Editor’s note: This is the Monday, February 6, edition of the “Game Day with Kevin Modesti” newsletter. To receive the newsletter in your inbox, sign up here.
Good morning. This should be the week LeBron James breaks the NBA career scoring record, either Tuesday night when the Lakers play Oklahoma City at Crypto.com Arena or Thursday when they host Milwaukee. Southern California News Group writers have been looking at the developing story from all angles.
Some non-Lebron headlines:
LeBron James’ pursuit of Kareem Abdul-Jabbar’s career record of 38,387 points has been a topic for more than a week, a month or a season.

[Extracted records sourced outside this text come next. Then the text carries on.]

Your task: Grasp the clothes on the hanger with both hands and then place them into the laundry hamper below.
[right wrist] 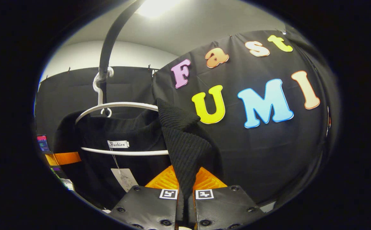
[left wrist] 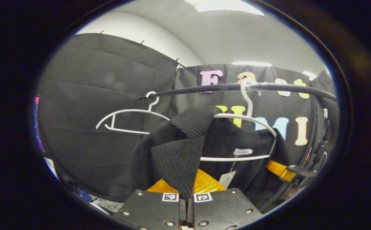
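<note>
Now both are clamped: the left gripper [left wrist: 186,191] and right gripper [right wrist: 185,188] each pinch a shoulder of the black sweater [left wrist: 179,150] (draped on the white hanger [left wrist: 252,123] under the rail [left wrist: 223,87]).

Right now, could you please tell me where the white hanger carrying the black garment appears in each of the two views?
Left gripper view: the white hanger sits right of centre, hooked on the black rail, with the black garment draped forward to the fingers.
Right gripper view: the hanger sits left of centre, the garment to its right.
Shared landmark: the small white neck label at the hanger's lower bar.
</note>
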Demonstrator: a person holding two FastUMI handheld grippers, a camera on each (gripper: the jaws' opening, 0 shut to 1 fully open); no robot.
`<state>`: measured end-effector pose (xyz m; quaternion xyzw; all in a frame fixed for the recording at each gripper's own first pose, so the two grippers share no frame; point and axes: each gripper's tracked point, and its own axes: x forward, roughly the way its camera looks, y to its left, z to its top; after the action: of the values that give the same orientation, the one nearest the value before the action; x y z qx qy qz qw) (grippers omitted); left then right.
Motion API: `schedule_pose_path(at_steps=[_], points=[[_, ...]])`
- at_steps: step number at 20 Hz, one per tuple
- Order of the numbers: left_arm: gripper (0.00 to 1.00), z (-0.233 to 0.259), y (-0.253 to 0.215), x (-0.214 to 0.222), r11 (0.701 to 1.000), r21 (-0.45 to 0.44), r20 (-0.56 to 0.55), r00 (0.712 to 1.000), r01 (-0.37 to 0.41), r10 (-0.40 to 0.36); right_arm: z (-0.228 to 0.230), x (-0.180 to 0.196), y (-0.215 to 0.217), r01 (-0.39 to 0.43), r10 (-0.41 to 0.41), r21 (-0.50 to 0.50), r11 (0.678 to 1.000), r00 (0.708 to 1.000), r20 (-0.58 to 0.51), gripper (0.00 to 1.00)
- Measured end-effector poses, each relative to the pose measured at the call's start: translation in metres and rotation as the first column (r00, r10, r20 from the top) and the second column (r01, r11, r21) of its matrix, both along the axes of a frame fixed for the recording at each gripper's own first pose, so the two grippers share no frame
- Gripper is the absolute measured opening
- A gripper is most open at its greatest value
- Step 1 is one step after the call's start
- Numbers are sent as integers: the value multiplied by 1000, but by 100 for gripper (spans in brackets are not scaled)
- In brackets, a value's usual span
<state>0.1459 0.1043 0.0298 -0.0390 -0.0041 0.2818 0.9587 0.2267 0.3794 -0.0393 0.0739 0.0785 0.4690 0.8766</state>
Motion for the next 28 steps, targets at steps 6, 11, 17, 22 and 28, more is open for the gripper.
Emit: schedule_pose_path(at_steps=[6,11,17,22,28], points=[[2,24,-15,-15,998,45,36,998,47,-48,9,6,-9,15,-15,13,1000,1000,1,6],[4,38,-2,-30,1000,9,75,997,22,-23,19,20,-18,62,-63,34,997,998,11,6],[4,56,23,-50,999,-15,128,991,-33,34,30,37,-27,109,-111,56,992,994,22,7],[4,70,39,-58,998,32,126,990,-63,58,34,51,-30,142,-145,66,988,988,55,7],[3,88,54,-62,991,101,118,990,-89,77,42,80,-32,205,-215,115,972,973,84,6]])
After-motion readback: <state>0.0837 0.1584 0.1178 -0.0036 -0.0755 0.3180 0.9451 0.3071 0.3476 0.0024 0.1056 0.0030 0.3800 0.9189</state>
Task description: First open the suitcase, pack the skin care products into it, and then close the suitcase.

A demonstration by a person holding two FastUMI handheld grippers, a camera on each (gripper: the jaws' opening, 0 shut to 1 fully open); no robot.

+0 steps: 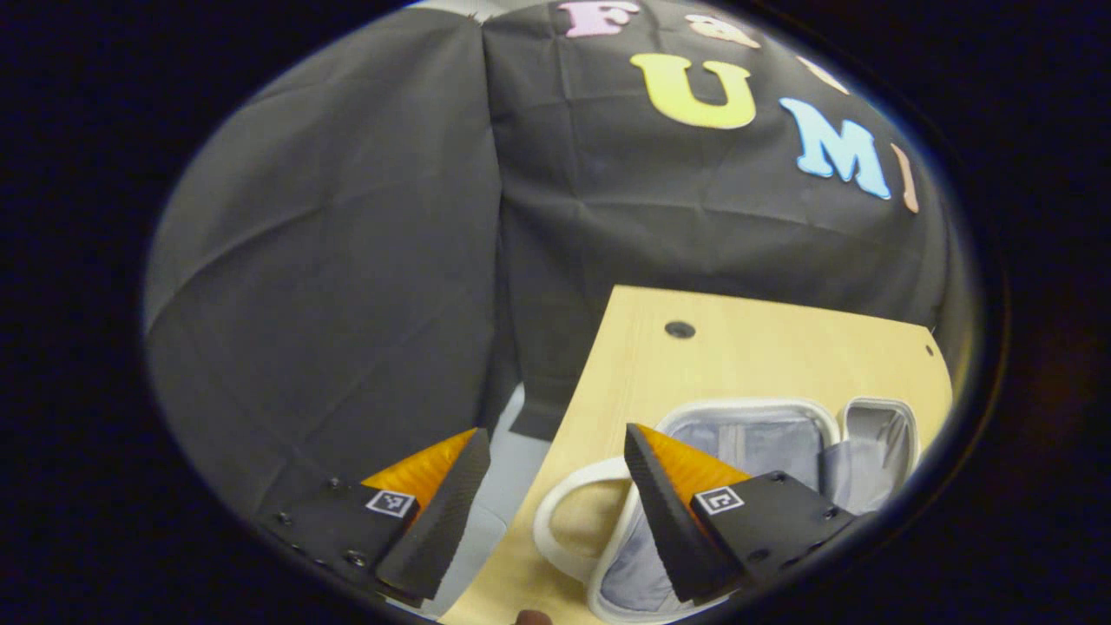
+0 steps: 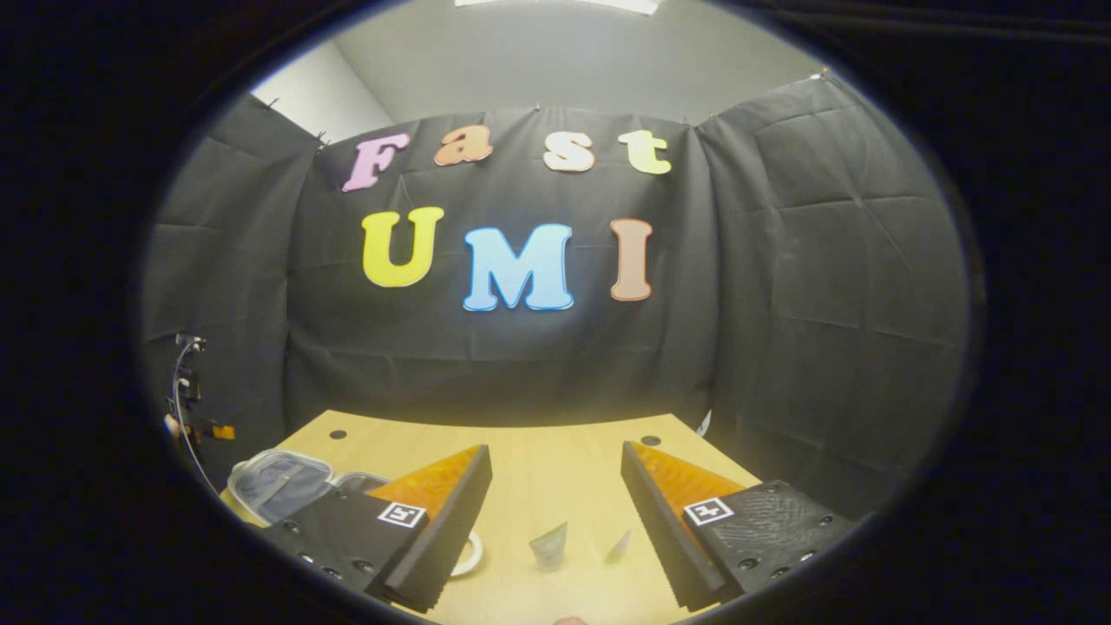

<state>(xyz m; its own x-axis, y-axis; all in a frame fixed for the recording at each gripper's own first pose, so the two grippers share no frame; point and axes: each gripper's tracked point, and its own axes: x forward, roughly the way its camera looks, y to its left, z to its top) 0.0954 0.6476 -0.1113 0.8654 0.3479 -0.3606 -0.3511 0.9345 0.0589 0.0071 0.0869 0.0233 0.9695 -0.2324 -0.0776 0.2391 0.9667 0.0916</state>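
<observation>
We see the suitcase [image 1: 746, 451] lying open at the worktop's [image 1: 781, 356] left edge. Both the left gripper [image 1: 555, 503] and right gripper [image 2: 555, 512] hold their fingers spread, empty.

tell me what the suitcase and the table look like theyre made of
Suitcase: its pale rim looks like smooth, hard plastic with a soft sheen; the grey inside looks like thin fabric lining, judging by its folds and a strap across it. Table: light wood or wood-look laminate, matte, with faint grain lines and a dark round hole; which of the two cannot be told.
</observation>
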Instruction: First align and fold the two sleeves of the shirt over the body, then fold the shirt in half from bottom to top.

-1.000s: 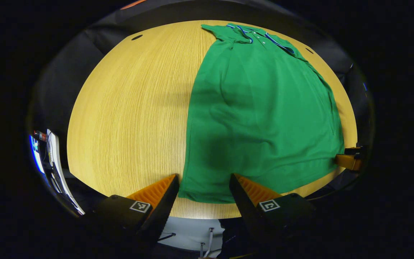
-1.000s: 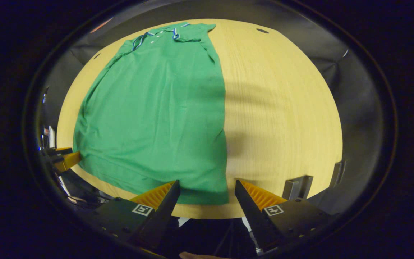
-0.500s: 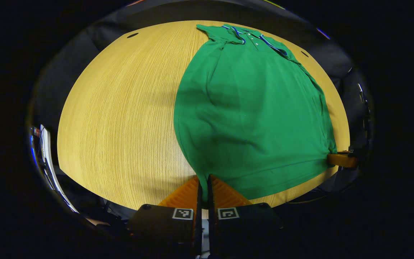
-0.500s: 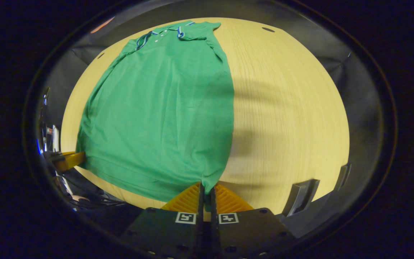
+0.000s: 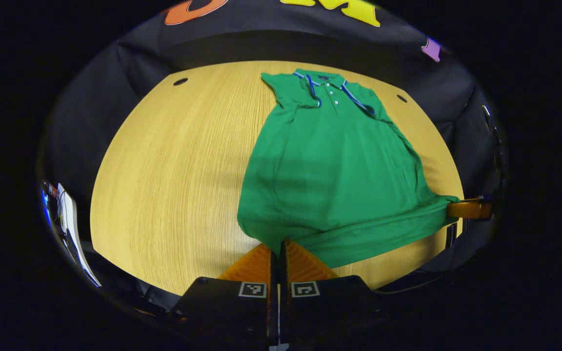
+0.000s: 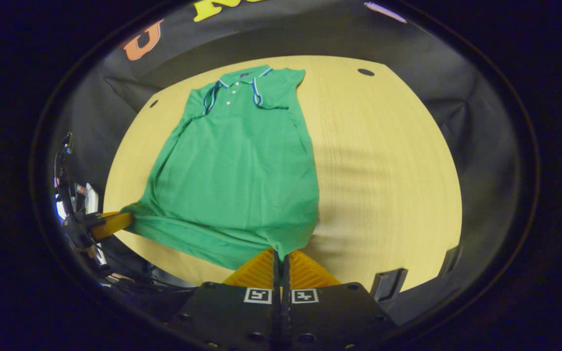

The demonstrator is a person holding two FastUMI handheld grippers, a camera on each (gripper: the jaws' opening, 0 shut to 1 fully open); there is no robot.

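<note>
A green shirt (image 5: 334,180) is spread on the table (image 5: 173,170), collar (image 5: 327,85) at the far end, sleeves already folded over the body. In the left gripper view, bare table is seen left of the shirt, with a small dark hole (image 5: 180,81) near its far left corner. The shirt's near left hem corner is pinched by the left gripper (image 5: 277,253), whose fingers are closed together on the cloth. At the shirt's near right corner, the cloth is drawn to a point into the right gripper (image 5: 466,209).

In the right gripper view, the left gripper (image 6: 110,222) is seen at the shirt's (image 6: 237,180) near left corner, the hem pulled taut toward it. The near right corner is clamped by the right gripper (image 6: 281,256), its fingers pressed closed on the cloth. The hem between the two corners is lifted and wrinkled. Right of the shirt lies bare table (image 6: 388,170).
</note>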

I got curious about when people started to seriously discuss James as a contender for Abdul-Jabbar’s crown. At least in the digital archives of my home newspaper, the Los Angeles Daily News, the first time the two men and the record were mentioned together in a story was more than a decade ago. It turns out the first mention came from Abdul-Jabbar himself in an interview with Mark Medina, then the Daily News’ Lakers beat writer and now with NBA.com, who asked if anyone could break Kareem’s most famous record.
“Sure, but somebody is going to have to play pretty close to 20 years and be the offensive focus (of his team) and be someone the coach wants to take a lot of shots,” Abdul-Jabbar said in a story that appeared Nov. 15, 2012, before his statue was unveiled outside then-Staples Center. “Who knows who is going to last that long? LeBron and Kobe (Bryant) can certainly score and might do it. But most people tell me they’re making too much money and won’t play that long.”
LeBron, playing in Miami at age 27, was only about halfway to Kareem’s record regular-season total at that point. Kobe, 34 in 2012, was within 10,000 points but would retire in 2016 with 33,643.
Kareem was right: LeBron has needed to play 20 seasons to get here, and, um, yes, his coach still wants him to take shots.